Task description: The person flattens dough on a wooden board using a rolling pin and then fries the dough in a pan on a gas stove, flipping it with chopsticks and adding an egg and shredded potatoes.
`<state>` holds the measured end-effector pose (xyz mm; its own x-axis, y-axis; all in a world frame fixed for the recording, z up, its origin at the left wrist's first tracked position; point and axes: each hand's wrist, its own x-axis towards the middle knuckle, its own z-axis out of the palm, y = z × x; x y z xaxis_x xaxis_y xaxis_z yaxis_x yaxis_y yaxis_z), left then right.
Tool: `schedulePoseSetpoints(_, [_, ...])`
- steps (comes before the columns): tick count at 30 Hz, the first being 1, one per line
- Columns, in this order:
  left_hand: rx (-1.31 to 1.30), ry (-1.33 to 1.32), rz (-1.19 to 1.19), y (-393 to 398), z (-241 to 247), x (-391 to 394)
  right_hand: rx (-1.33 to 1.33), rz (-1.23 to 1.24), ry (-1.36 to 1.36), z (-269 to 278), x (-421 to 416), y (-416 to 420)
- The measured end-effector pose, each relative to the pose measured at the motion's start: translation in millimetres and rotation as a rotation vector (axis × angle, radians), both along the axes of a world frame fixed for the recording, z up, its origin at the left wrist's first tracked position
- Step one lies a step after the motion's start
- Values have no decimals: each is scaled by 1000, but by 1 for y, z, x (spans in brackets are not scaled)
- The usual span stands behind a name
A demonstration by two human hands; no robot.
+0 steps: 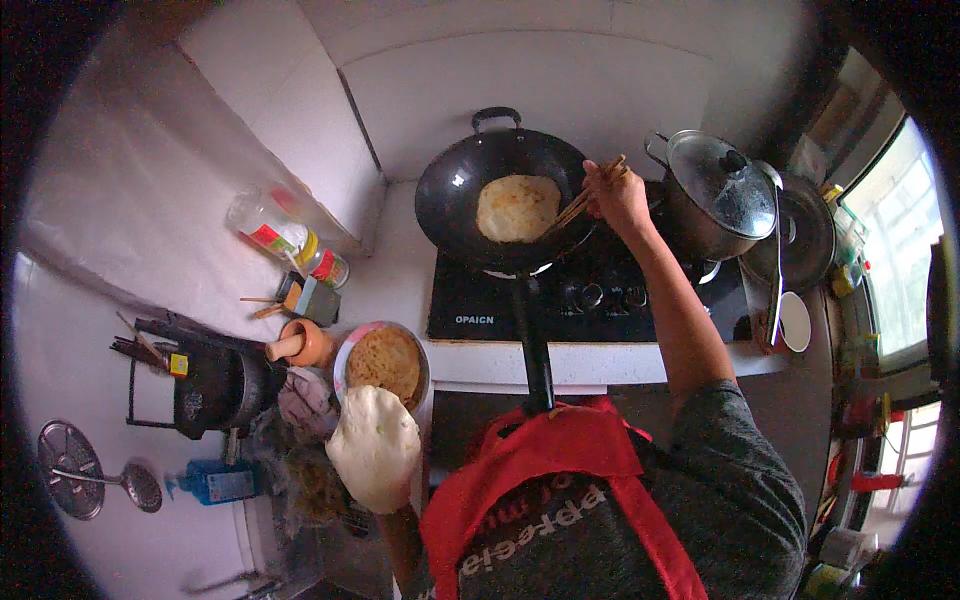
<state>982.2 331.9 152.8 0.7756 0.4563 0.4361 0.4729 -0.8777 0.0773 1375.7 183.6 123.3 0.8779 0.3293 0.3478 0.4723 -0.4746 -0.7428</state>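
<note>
A lightly browned flatbread (519, 208) lies in a black wok (450, 169) on the gas hob. My right hand (616, 196) grips a bundle of wooden chopsticks (571, 211), whose tips touch the flatbread's right edge. A pale, uncooked round of dough (373, 450) with green flecks lies draped over my left hand, which is hidden beneath it; only the forearm shows below. Just above the dough, a browned flatbread (384, 361) fills a plate with a pink-marked rim (347, 352), and the dough overlaps its near edge.
The wok's long handle (534, 352) points towards my red apron (540, 450). Right of the wok stand a lidded pot (716, 195), a ladle (777, 262) and a white bowl (795, 322). A wooden mortar (306, 343), jars (328, 268) and a blue bottle (219, 481) are at the left.
</note>
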Motion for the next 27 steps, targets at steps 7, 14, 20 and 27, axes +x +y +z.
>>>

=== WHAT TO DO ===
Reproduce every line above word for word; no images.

=== SOLUTION ===
Task description: The person flattens dough on a wooden board using a rolling pin and then fries the dough in a pan on a gas stove, flipping it with chopsticks and adding an egg and shredded potatoes.
`<state>` holds the measured end-effector pose (xyz mm; its own x-axis, y-axis; all in a world frame fixed for the recording, z up, its origin at the left wrist's first tracked position; point and axes: each hand's wrist, its own x-axis towards the middle knuckle, its own z-axis out of the palm, y = z × x; x y z xaxis_x xaxis_y xaxis_z yaxis_x yaxis_y yaxis_z), left then right.
Tool: `schedulePoseSetpoints(_, [_, ...])`
- steps (comes before the columns): tick count at 30 Hz, the first being 1, one per line
- Columns, in this order:
  left_hand: rx (-1.31 to 1.30), ry (-1.33 to 1.32), rz (-1.19 to 1.19), y (-393 to 398), z (-241 to 247), x (-391 to 394)
  right_hand: rx (-1.33 to 1.33), rz (-1.23 to 1.24), ry (-1.36 to 1.36), z (-269 to 278), x (-421 to 416), y (-416 to 420)
- The measured end-effector pose, each relative to the pose measured at the motion's start: translation in millimetres and rotation as a rotation vector (axis × angle, radians), both along the axes of a world frame fixed for the recording, z up, its origin at the left wrist's first tracked position
- Step one lies a step after the motion's start
- Values have no decimals: each is scaled by 1000, but by 1 for y, z, x (spans in brackets are not scaled)
- The usual span stands behind a name
A demonstration by two human hands; no robot.
+0 steps: 
<state>982.2 331.9 152.8 0.7756 0.4563 0.4361 0.4729 -0.8777 0.0773 1375.7 183.6 123.3 0.8779 0.3293 0.3478 0.4723 -0.4746 -0.7428</state>
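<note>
A lightly browned flatbread (519, 208) lies in a black wok (450, 169) on the gas hob. My right hand (616, 196) grips a bundle of wooden chopsticks (571, 211), whose tips touch the flatbread's right edge. A pale, uncooked round of dough (373, 450) with green flecks lies draped over my left hand, which is hidden beneath it; only the forearm shows below. Just above the dough, a browned flatbread (384, 361) fills a plate with a pink-marked rim (347, 352), and the dough overlaps its near edge.
The wok's long handle (534, 352) points towards my red apron (540, 450). Right of the wok stand a lidded pot (716, 195), a ladle (777, 262) and a white bowl (795, 322). A wooden mortar (306, 343), jars (328, 268) and a blue bottle (219, 481) are at the left.
</note>
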Motion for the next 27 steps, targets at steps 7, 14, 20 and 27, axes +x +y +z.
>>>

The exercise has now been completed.